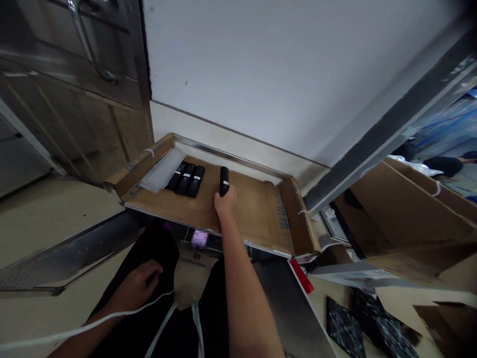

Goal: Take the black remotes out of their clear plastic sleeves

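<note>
A black cylindrical item (224,180) with a small white label stands out at the middle of the cardboard-lined tray (253,214). My right hand (225,200) is wrapped round its near end. To the left, three similar black items (186,179) lie side by side in the tray, next to clear plastic sheets or bags (160,171). My left hand (138,284) rests over my left thigh with fingers loosely curled; whether anything is in it does not show. A white cord passes beside that wrist.
Raised cardboard sides (296,214) edge the tray, and a white panel (238,64) rises behind it. A metal door with a handle (87,44) is at upper left. Large cardboard boxes (417,214) stand right; dark patterned pieces (346,323) lie on the floor.
</note>
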`<move>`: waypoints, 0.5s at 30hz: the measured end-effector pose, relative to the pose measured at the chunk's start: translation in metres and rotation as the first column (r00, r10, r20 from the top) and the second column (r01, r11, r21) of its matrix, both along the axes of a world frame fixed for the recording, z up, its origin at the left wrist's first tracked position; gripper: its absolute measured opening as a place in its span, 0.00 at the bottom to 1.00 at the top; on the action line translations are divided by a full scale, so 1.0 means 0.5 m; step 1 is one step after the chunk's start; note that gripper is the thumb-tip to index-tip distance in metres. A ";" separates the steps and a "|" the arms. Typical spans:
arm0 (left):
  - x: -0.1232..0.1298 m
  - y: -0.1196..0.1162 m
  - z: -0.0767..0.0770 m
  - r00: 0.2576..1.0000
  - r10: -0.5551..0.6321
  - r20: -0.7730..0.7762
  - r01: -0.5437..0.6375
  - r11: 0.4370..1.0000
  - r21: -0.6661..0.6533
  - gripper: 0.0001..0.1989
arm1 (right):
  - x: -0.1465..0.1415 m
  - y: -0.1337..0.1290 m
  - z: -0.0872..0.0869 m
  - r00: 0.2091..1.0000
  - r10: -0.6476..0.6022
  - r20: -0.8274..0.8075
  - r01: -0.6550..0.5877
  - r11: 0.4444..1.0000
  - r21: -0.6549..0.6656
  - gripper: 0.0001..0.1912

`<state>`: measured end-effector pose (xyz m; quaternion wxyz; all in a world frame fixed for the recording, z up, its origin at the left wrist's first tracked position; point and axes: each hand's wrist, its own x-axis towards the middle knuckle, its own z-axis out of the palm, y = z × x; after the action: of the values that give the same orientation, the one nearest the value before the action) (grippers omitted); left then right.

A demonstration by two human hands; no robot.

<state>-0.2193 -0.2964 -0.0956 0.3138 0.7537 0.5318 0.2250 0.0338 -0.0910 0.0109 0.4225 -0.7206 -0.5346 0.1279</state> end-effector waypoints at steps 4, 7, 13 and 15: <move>0.000 -0.001 -0.031 0.999 -0.046 -0.010 0.045 0.998 -0.044 0.10 | -0.073 0.030 0.005 0.998 -0.024 -0.058 0.023 1.000 -0.016 0.22; 0.003 0.010 -0.025 0.997 -0.069 -0.019 0.068 0.996 -0.054 0.09 | -0.092 0.022 -0.011 0.996 0.049 -0.069 -0.047 0.998 0.030 0.23; 0.003 0.015 -0.041 0.998 -0.051 -0.045 0.050 0.998 -0.037 0.09 | -0.062 -0.003 -0.044 0.957 0.220 -0.190 -0.211 0.975 0.068 0.20; 0.005 0.016 -0.045 0.997 -0.064 -0.049 0.063 0.998 -0.032 0.09 | -0.054 0.010 -0.036 0.970 0.203 -0.132 -0.201 0.979 0.029 0.15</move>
<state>-0.2168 -0.2885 -0.1179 0.3187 0.7708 0.5187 0.1877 0.0070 -0.0858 -0.0071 0.4479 -0.6489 -0.5766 0.2141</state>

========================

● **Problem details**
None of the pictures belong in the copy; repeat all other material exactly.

● **Result below**
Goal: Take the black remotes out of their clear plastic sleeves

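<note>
A black cylindrical item (224,180) with a small white label stands out at the middle of the cardboard-lined tray (253,214). My right hand (225,200) is wrapped round its near end. To the left, three similar black items (186,179) lie side by side in the tray, next to clear plastic sheets or bags (160,171). My left hand (138,284) rests over my left thigh with fingers loosely curled; whether anything is in it does not show. A white cord passes beside that wrist.
Raised cardboard sides (296,214) edge the tray, and a white panel (238,64) rises behind it. A metal door with a handle (87,44) is at upper left. Large cardboard boxes (417,214) stand right; dark patterned pieces (346,323) lie on the floor.
</note>
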`<move>`: waypoints, 0.5s at 30hz: the measured end-effector pose, relative to the pose measured at the chunk's start: translation in metres and rotation as the first column (r00, r10, r20 from the top) and the second column (r01, r11, r21) of its matrix, both along the axes of a world frame fixed for the recording, z up, its origin at the left wrist's first tracked position; gripper: its absolute measured opening as a place in its span, 0.00 at the bottom to 1.00 at the top; on the action line translations are divided by a full scale, so 1.0 means 0.5 m; step 1 is one step after the chunk's start; note that gripper is the thumb-tip to index-tip distance in metres. A ";" separates the steps and a "|" the arms. Typical spans:
arm0 (left):
  - x: -0.1232..0.1298 m
  - y: -0.1196..0.1162 m
  - z: -0.0767..0.0770 m
  - r00: 0.2576..1.0000
  - r10: -0.5551..0.6321
  - r20: -0.7730..0.7762
  - r01: -0.5437..0.6375
  - r11: 0.4370..1.0000
  - r21: -0.6661..0.6533
  - gripper: 0.0001..0.1989
arm1 (right):
  - x: -0.1465..0.1415 m
  - y: -0.1337..0.1290 m
  - z: -0.0872..0.0869 m
  - r00: 0.2091..1.0000
  - r10: -0.6476..0.6022
  - r20: -0.8274..0.8075
  - r01: -0.6550..0.5877
  - r11: 0.4444..1.0000
  - r21: -0.6549..0.6656
  - gripper: 0.0001..0.1912

`<state>`: measured end-effector pose (xyz m; quaternion wxyz; all in a world frame fixed for the recording, z up, its origin at the left wrist's first tracked position; point and axes: each hand's wrist, its own x-axis towards the middle knuckle, its own z-axis out of the palm, y = z × x; after the action: of the values that give the same orientation, the one nearest the value before the action) (grippers omitted); left then right.

A demonstration by two human hands; no robot.

<state>-0.2193 -0.2964 -0.0956 0.3138 0.7537 0.5318 0.2250 0.0338 -0.0910 0.0109 0.4225 -0.7206 -0.5346 0.1279</state> end-effector waypoints at steps 4, 7, 13 and 15: <move>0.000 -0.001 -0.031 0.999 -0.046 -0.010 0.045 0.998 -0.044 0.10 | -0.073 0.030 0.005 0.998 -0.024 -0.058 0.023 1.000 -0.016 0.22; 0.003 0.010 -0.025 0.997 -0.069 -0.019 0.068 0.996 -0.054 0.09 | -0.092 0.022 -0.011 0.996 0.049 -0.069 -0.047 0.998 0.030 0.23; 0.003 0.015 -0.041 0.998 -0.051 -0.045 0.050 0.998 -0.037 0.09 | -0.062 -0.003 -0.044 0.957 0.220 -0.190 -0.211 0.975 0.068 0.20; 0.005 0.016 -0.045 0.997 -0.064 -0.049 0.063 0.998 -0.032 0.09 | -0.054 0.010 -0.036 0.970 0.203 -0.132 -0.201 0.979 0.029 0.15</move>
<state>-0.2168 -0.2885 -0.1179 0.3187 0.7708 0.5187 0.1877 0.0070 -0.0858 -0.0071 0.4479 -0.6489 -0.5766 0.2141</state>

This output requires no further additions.